• **WHAT TO WORK ON**:
The task for the listing below is to write out exactly the lines starting at the one containing "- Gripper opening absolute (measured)" and ending at the one containing "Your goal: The", both included. Pictures are to be omitted.

# # # # # # #

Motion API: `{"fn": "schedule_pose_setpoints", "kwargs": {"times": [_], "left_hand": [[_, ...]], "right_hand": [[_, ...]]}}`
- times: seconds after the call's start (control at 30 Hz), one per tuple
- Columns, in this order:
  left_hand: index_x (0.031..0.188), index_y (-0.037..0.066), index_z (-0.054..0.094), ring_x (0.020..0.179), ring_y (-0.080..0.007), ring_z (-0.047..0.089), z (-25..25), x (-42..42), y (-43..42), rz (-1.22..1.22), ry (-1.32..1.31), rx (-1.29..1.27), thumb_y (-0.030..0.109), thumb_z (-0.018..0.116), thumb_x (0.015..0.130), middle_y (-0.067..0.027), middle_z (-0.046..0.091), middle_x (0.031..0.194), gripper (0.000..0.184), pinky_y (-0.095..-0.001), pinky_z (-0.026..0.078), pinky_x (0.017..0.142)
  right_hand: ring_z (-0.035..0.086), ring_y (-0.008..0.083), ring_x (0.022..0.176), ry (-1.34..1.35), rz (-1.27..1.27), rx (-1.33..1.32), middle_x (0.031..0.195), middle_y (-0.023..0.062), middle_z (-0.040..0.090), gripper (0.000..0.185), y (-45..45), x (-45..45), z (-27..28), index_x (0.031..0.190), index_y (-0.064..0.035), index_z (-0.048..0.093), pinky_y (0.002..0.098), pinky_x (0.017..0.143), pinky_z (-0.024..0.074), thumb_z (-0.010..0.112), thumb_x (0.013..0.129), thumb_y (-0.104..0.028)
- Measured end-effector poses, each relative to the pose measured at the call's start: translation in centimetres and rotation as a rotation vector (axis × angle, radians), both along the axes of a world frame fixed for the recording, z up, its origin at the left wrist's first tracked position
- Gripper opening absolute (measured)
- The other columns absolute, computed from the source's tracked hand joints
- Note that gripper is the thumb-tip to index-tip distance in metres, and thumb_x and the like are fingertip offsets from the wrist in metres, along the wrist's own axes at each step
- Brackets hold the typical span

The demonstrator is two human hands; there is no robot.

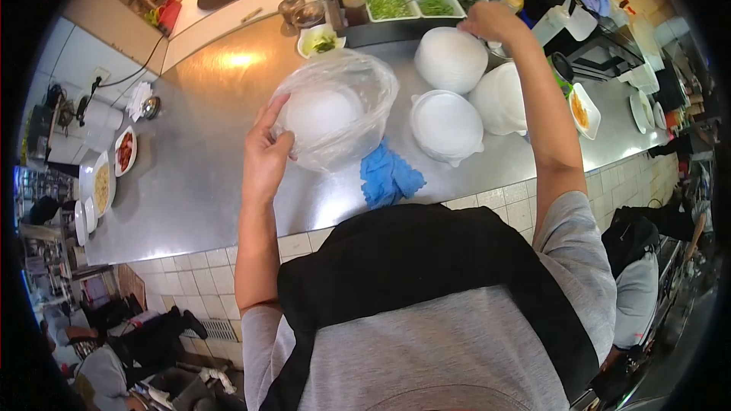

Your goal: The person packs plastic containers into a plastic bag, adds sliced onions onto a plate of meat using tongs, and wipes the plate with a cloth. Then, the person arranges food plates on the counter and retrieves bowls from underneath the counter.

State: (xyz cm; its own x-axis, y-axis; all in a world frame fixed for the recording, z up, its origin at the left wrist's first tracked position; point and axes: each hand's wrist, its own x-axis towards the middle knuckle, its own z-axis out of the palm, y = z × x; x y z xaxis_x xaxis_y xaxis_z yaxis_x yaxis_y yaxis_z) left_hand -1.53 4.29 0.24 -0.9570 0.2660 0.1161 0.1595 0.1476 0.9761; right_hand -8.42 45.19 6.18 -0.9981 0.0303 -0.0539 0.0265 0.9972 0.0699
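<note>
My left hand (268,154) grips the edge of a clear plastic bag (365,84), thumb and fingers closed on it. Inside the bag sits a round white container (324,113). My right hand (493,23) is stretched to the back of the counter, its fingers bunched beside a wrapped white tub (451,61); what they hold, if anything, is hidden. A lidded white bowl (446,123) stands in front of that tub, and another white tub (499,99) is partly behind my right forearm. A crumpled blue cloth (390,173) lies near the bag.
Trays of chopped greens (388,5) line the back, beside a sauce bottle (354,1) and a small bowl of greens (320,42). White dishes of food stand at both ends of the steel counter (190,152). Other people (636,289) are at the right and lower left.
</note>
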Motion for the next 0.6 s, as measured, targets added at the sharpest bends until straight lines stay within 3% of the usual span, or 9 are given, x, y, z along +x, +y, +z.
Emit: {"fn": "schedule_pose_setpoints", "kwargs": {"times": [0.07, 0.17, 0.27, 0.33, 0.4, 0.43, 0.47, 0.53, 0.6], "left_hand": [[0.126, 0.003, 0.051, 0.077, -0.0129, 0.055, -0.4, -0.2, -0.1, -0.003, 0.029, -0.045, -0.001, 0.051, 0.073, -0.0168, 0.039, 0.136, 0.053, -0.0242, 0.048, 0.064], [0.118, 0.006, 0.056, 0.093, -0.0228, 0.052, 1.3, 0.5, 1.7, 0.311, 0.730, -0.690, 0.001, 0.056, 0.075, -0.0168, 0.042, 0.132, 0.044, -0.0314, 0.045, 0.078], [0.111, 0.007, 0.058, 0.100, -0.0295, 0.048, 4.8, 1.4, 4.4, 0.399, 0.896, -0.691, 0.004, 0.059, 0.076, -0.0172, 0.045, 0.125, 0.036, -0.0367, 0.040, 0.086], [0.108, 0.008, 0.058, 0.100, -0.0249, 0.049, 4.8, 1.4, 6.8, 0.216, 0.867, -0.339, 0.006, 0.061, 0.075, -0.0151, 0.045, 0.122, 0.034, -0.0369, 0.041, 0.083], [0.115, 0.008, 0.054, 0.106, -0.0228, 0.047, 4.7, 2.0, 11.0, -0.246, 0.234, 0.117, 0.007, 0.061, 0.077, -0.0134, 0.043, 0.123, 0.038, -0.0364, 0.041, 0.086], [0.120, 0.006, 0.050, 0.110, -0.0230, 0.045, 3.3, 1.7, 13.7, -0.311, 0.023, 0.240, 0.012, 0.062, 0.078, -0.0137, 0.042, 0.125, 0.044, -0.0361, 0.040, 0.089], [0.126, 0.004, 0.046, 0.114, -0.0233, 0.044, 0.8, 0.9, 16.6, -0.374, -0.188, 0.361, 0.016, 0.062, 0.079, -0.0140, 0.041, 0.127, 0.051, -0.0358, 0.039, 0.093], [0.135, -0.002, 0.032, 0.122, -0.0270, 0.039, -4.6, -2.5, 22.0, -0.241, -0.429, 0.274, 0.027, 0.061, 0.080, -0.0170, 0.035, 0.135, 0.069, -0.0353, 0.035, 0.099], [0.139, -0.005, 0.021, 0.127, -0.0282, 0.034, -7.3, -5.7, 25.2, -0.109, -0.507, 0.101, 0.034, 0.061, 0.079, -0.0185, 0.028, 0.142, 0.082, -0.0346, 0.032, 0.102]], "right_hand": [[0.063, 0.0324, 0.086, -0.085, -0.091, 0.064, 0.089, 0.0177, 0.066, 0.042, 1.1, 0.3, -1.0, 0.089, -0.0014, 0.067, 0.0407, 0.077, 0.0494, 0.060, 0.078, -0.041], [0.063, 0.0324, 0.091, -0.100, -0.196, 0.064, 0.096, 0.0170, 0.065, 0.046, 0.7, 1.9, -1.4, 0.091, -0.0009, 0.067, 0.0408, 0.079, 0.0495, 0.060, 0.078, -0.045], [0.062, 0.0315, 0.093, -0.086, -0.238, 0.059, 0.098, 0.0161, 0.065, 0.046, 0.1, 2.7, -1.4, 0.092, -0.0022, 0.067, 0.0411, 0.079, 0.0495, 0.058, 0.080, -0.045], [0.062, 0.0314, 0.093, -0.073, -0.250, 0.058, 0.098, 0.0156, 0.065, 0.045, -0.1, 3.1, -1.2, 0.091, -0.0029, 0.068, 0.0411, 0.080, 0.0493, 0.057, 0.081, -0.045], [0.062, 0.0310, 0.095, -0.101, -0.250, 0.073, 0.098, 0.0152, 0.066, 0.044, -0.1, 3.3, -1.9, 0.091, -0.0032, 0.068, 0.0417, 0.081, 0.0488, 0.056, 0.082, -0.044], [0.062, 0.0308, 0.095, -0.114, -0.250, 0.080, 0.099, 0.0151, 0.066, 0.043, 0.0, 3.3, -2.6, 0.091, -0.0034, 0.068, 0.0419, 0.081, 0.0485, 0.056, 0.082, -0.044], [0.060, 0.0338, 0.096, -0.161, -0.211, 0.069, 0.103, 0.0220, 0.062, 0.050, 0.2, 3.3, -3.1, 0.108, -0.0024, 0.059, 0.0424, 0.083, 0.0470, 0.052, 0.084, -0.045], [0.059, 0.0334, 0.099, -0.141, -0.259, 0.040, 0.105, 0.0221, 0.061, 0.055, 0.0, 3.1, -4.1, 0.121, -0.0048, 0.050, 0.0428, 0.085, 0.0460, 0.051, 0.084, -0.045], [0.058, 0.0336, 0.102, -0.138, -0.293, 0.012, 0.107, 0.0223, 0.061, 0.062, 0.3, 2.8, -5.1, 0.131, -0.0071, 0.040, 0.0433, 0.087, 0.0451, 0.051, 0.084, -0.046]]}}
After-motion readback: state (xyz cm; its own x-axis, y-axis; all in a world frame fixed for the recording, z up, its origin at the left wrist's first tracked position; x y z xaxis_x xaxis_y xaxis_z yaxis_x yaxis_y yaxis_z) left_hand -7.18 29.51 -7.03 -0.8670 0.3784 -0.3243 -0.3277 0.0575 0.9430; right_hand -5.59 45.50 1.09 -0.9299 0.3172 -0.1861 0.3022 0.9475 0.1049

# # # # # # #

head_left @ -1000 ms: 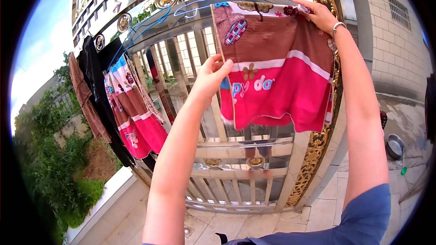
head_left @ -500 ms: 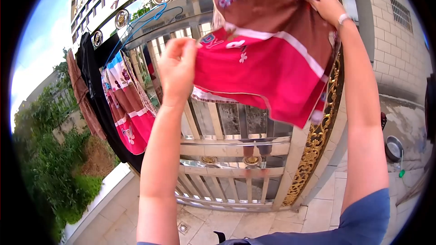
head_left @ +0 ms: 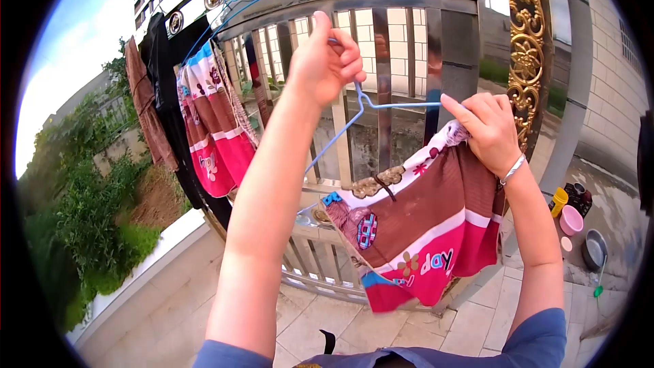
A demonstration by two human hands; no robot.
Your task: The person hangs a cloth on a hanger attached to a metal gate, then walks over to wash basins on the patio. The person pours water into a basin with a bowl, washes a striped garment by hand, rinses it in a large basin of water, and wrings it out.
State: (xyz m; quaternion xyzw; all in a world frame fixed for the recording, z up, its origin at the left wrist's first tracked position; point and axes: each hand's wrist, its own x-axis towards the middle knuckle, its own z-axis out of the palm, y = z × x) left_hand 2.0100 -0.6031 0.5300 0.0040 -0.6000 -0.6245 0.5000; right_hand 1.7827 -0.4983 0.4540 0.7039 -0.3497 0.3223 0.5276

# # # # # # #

• **ANSWER AREA**:
- Gripper opening absolute (measured)
- The other columns absolute, computed from the source's tracked hand joints
- Note that gripper is the thumb-tip to index-tip distance in metres, and thumb_x and the like are fingertip offsets from the wrist in metres, along the wrist's own axes at each step
- Brackets hold the typical span

The demonstrator is two human hands; there is no robot.


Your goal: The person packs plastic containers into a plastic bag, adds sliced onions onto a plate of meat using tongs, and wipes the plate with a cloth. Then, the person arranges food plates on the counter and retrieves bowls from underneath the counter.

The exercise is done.